Assigned task: Every line that contains the word "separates" should be copied from the records below.
"""
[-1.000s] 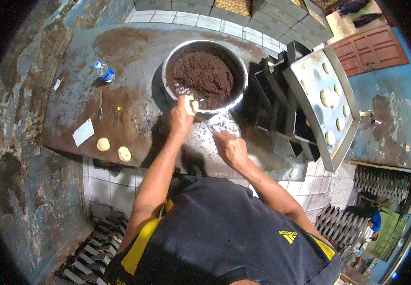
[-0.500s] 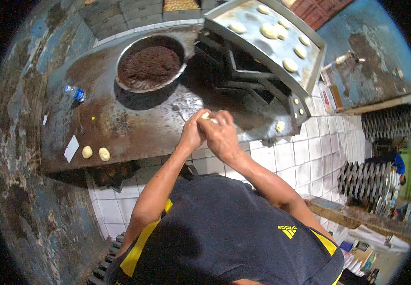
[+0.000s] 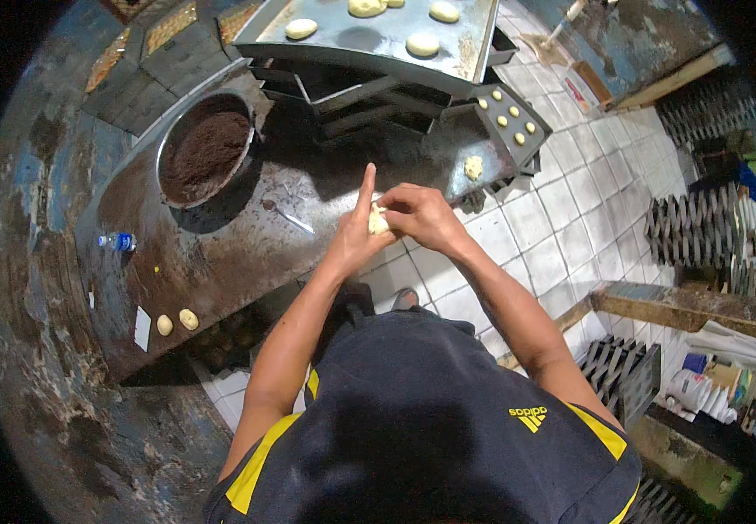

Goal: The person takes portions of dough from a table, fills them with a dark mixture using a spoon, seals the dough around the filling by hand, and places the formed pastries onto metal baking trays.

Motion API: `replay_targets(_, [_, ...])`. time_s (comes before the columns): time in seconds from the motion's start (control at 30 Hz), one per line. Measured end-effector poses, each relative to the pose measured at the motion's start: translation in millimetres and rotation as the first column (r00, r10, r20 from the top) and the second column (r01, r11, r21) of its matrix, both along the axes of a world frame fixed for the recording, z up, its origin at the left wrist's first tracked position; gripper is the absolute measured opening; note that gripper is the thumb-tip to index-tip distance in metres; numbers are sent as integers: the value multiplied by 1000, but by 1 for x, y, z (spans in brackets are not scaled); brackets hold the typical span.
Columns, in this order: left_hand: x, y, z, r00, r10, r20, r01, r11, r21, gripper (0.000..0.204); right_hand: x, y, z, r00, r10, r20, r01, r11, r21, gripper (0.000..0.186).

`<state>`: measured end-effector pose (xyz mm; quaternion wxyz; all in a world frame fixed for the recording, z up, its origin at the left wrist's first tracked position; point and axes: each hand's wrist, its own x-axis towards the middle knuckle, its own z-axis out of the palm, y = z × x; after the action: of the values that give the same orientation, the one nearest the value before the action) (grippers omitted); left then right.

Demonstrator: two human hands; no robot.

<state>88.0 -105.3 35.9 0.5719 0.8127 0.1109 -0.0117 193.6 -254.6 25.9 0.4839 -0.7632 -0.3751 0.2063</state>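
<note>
In front of my chest, my left hand [image 3: 357, 237] cups a small lump of pale yellow dough [image 3: 378, 218], its index finger stretched out away from me. My right hand [image 3: 427, 215] has its fingertips bent onto the same dough from the right side. Past my left hand, a spoon [image 3: 289, 216] with dark stuff on its bowl lies on the worn metal table [image 3: 247, 253]. A big round metal basin [image 3: 168, 194] holds dark brown crumbly filling [image 3: 207, 155]. Near the right end of the table sits a rough piece of dough [image 3: 473, 168].
A large raised baking tray [image 3: 369, 65] with several dough rounds stands on stacked trays at the back. Lower right of it, another tray [image 3: 517, 109] carries small dough pieces. Two dough balls [image 3: 188, 319], a white card [image 3: 142, 328] and a plastic bottle [image 3: 117, 241] lie at the table's left.
My view has turned, shifting the table and trays leftward in it. My hands have gone from clasped together to fingers working on the dough, with the left index finger now extended.
</note>
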Motion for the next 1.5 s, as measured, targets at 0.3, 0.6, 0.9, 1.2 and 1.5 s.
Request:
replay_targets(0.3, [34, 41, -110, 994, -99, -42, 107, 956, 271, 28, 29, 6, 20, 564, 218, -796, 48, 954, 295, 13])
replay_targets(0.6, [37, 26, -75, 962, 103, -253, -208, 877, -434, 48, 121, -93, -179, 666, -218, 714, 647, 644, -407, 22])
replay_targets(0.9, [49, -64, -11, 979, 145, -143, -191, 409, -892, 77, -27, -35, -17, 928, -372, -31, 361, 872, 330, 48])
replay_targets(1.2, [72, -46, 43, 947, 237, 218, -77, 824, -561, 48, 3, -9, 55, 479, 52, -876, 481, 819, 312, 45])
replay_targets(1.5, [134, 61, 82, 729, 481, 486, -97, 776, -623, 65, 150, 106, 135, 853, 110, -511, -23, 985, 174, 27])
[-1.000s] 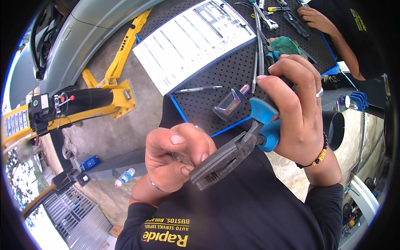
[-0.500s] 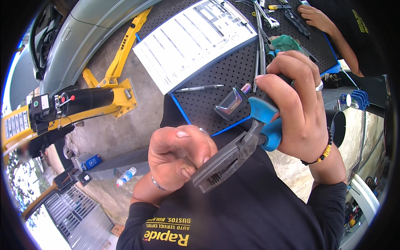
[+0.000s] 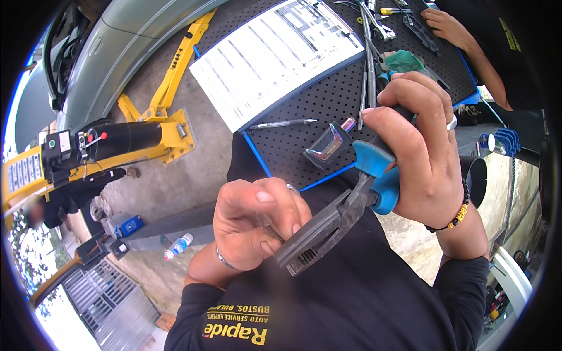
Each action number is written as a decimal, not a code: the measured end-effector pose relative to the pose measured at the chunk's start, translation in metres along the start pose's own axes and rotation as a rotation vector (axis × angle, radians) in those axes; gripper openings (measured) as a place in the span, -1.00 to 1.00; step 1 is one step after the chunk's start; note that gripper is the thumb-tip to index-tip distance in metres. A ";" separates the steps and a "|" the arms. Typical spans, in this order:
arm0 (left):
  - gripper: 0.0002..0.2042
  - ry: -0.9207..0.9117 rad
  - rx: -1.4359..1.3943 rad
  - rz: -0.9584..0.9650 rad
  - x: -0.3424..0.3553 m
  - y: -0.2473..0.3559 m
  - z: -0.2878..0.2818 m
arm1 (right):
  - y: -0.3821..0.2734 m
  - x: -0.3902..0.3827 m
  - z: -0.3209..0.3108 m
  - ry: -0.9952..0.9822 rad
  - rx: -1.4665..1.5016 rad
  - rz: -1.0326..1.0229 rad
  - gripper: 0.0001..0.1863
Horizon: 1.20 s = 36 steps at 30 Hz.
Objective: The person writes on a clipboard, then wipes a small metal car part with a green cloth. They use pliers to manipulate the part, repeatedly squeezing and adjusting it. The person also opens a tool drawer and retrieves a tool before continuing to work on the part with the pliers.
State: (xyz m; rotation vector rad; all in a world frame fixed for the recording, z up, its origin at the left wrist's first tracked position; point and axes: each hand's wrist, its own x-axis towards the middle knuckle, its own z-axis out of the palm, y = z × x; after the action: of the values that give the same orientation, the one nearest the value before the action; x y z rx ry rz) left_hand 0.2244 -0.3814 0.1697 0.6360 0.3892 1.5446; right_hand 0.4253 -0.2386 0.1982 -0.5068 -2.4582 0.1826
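My right hand (image 3: 418,146) is wrapped around the blue-and-black handles of a pair of pliers (image 3: 313,237), held up in front of my chest. The dark metal jaws point down toward the lower left, with serrated teeth showing near their tip. Beside that tip is my left hand (image 3: 257,225), thumb and fingers pinched together. A thin, small piece (image 3: 270,225) shows between its fingers, too blurred to name. Whether the jaws grip this piece cannot be seen. Just beyond the pliers, a glossy faceted bottle-like object (image 3: 326,145) lies on the black perforated tabletop (image 3: 281,146).
A printed sheet (image 3: 269,58) and a pen (image 3: 284,124) lie on the table. Long metal tools (image 3: 369,64) and a green cloth (image 3: 404,61) are farther right. A co-worker's hand (image 3: 448,26) rests at the far right. A yellow lift arm (image 3: 170,70) stands left, beside a grey car (image 3: 126,47).
The view has shifted slightly, and both hands keep nearly the same pose around the pliers. In the left background, a dark-clothed person has come further into view beneath the yellow lift.
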 end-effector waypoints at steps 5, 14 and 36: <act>-0.51 -0.013 0.049 -0.044 0.002 0.005 0.002 | 0.001 -0.002 -0.001 0.005 0.003 -0.008 -0.47; -0.53 -0.013 0.040 -0.072 -0.002 0.002 0.007 | 0.002 -0.001 -0.007 -0.024 0.021 -0.014 -0.47; -0.60 -0.033 -0.013 -0.096 -0.004 0.001 0.008 | 0.004 -0.005 -0.012 -0.046 -0.016 -0.028 -0.48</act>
State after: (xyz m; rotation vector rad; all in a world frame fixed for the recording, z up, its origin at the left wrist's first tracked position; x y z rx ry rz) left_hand 0.2283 -0.3862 0.1758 0.6238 0.3793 1.4423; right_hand 0.4373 -0.2367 0.2043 -0.4804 -2.5117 0.1645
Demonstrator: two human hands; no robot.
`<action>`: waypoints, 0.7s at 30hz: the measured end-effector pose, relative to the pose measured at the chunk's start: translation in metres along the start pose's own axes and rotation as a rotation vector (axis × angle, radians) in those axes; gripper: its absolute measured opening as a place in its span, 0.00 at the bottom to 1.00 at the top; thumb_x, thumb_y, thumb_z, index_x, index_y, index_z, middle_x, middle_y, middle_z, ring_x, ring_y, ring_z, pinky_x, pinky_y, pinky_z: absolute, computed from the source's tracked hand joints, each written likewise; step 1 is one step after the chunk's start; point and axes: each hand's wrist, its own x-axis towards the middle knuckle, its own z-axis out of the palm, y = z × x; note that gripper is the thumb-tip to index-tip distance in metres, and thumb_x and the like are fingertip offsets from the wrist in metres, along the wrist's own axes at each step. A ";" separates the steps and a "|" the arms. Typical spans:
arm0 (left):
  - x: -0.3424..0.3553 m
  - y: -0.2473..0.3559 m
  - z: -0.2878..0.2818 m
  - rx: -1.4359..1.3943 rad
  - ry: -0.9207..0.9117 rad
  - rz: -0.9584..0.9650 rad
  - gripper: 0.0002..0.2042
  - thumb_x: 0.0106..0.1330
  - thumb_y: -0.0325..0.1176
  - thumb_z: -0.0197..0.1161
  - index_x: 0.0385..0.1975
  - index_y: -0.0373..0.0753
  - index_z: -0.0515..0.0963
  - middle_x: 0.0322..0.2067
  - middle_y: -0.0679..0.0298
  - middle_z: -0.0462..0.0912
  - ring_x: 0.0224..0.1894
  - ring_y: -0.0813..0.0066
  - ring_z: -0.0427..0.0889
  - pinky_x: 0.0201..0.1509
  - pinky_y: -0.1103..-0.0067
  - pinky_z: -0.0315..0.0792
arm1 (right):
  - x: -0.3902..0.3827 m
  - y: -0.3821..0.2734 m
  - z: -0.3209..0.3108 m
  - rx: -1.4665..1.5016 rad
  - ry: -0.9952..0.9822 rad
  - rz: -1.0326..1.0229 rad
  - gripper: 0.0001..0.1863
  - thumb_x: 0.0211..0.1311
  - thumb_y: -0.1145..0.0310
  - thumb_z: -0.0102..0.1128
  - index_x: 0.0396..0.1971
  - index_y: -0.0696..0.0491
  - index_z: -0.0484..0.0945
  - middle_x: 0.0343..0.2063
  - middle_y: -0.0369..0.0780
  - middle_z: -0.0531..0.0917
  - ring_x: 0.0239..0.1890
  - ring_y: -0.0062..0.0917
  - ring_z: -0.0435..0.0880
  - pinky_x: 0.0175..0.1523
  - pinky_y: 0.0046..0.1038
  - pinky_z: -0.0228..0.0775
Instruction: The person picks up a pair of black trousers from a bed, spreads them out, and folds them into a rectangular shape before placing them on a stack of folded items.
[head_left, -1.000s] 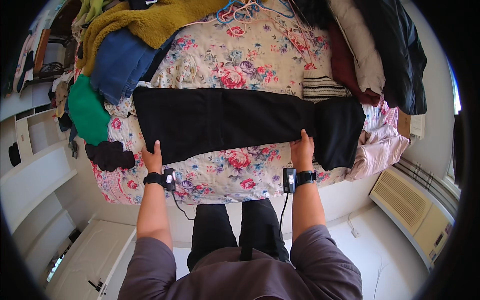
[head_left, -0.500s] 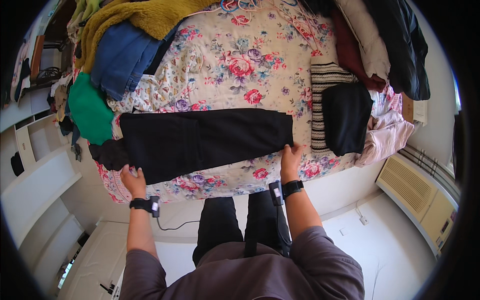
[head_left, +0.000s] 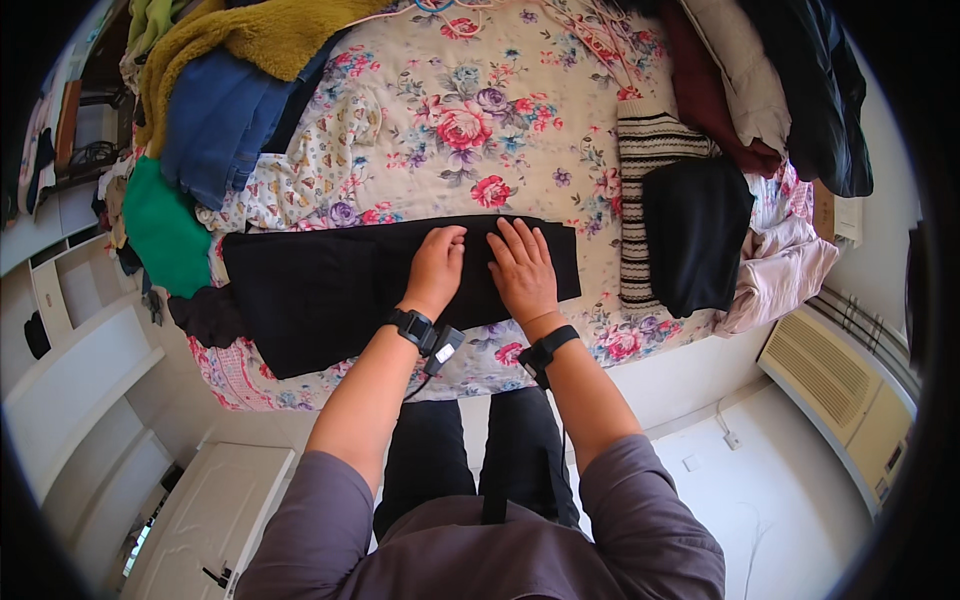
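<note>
A pair of black trousers [head_left: 330,290], folded lengthwise, lies across the near part of a bed, its wider end at the left. My left hand [head_left: 436,270] rests on the trousers right of their middle, fingers curled in; whether cloth is pinched in them is hidden. Close to the narrow right end, my right hand [head_left: 522,272] lies flat on the fabric with its fingers spread. Both wrists wear black straps, and a small box hangs by the left one.
Floral bedding [head_left: 470,185] lies under everything. Blue jeans [head_left: 220,120], a mustard fleece [head_left: 240,40] and a green garment [head_left: 165,225] are heaped left. A striped knit [head_left: 640,150], a folded black garment [head_left: 695,235] and pink clothing [head_left: 785,270] lie right, beside an air conditioner [head_left: 830,390].
Both hands have left the trousers' two ends and come inward onto their upper surface. The left moved far right, the right a little left and away from me. The trousers keep their folded shape.
</note>
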 end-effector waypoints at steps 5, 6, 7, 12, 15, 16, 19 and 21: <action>0.008 -0.027 -0.007 -0.237 -0.053 -0.229 0.18 0.71 0.22 0.54 0.61 0.36 0.73 0.43 0.61 0.82 0.40 0.77 0.82 0.42 0.80 0.79 | -0.006 0.029 0.000 -0.035 -0.151 0.202 0.45 0.51 0.47 0.71 0.70 0.41 0.64 0.72 0.43 0.60 0.74 0.44 0.55 0.76 0.48 0.45; 0.010 -0.029 -0.012 -0.316 -0.002 -0.309 0.22 0.72 0.23 0.53 0.67 0.34 0.65 0.42 0.60 0.83 0.40 0.76 0.82 0.43 0.81 0.79 | -0.007 0.033 -0.002 -0.015 -0.151 0.249 0.47 0.50 0.44 0.71 0.71 0.40 0.63 0.73 0.44 0.59 0.74 0.46 0.54 0.76 0.49 0.43; 0.013 -0.035 -0.024 -0.359 0.010 -0.350 0.23 0.73 0.24 0.52 0.68 0.34 0.63 0.43 0.59 0.83 0.41 0.76 0.82 0.44 0.81 0.78 | -0.006 0.035 -0.003 -0.073 -0.178 0.261 0.49 0.50 0.40 0.70 0.72 0.41 0.62 0.73 0.46 0.58 0.75 0.45 0.53 0.77 0.50 0.41; 0.015 -0.022 -0.045 -0.440 0.027 -0.419 0.21 0.75 0.27 0.51 0.66 0.32 0.64 0.45 0.58 0.84 0.43 0.75 0.83 0.49 0.80 0.76 | -0.017 0.043 -0.002 -0.043 -0.123 0.259 0.46 0.57 0.40 0.64 0.71 0.48 0.61 0.73 0.48 0.58 0.75 0.45 0.52 0.77 0.51 0.39; -0.012 -0.008 -0.034 -0.301 0.064 -0.161 0.18 0.74 0.27 0.51 0.62 0.32 0.68 0.51 0.56 0.81 0.52 0.69 0.80 0.58 0.75 0.73 | -0.018 0.023 -0.010 -0.042 0.026 0.324 0.37 0.66 0.53 0.57 0.70 0.57 0.61 0.72 0.48 0.61 0.75 0.46 0.54 0.76 0.51 0.39; -0.024 -0.001 -0.024 -0.222 0.075 -0.072 0.18 0.73 0.26 0.51 0.61 0.32 0.69 0.53 0.54 0.80 0.55 0.65 0.79 0.61 0.71 0.72 | -0.019 0.013 -0.012 -0.010 0.039 0.266 0.36 0.64 0.57 0.59 0.70 0.54 0.62 0.71 0.47 0.62 0.75 0.44 0.55 0.76 0.51 0.40; -0.056 0.009 0.010 0.225 0.007 0.317 0.23 0.65 0.22 0.52 0.62 0.36 0.70 0.59 0.51 0.74 0.64 0.52 0.71 0.71 0.60 0.61 | -0.029 -0.017 0.002 -0.067 -0.130 0.011 0.36 0.60 0.60 0.59 0.70 0.51 0.64 0.72 0.43 0.63 0.75 0.38 0.57 0.77 0.47 0.42; -0.070 -0.001 0.019 0.552 -0.105 0.211 0.27 0.67 0.30 0.58 0.68 0.41 0.65 0.68 0.60 0.66 0.72 0.60 0.61 0.76 0.62 0.52 | -0.033 -0.019 0.017 -0.167 -0.179 -0.071 0.35 0.62 0.58 0.57 0.70 0.49 0.65 0.73 0.41 0.61 0.76 0.35 0.56 0.77 0.42 0.42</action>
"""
Solved problem:
Each action number is written as a decimal, not a code: the measured end-effector pose relative to the pose measured at the chunk's start, translation in metres along the start pose's own axes and rotation as a rotation vector (axis × angle, radians) in those axes; gripper openings (measured) as a place in the span, -1.00 to 1.00; step 1 is one step after the chunk's start; note that gripper is the thumb-tip to index-tip distance in metres. A ";" separates the steps and a "|" the arms. Typical spans, in this order:
`<action>`: waypoints, 0.7s at 30hz: the measured end-effector pose, relative to the pose measured at the chunk's start: translation in metres along the start pose's own axes and rotation as a rotation vector (axis × angle, radians) in those axes; gripper: its absolute measured opening as a place in its span, 0.00 at the bottom to 1.00 at the top; thumb_x, thumb_y, thumb_z, index_x, index_y, index_z, middle_x, middle_y, middle_z, ring_x, ring_y, ring_z, pinky_x, pinky_y, pinky_z: absolute, computed from the source's tracked hand joints, each written likewise; step 1 is one step after the chunk's start; point and axes: each hand's wrist, its own x-axis towards the middle knuckle, its own z-axis out of the palm, y = z × x; note that gripper is the thumb-tip to index-tip distance in metres, and thumb_x and the like are fingertip offsets from the wrist in metres, along the wrist's own axes at each step. A ";" separates the steps and a "|" the arms. Typical spans:

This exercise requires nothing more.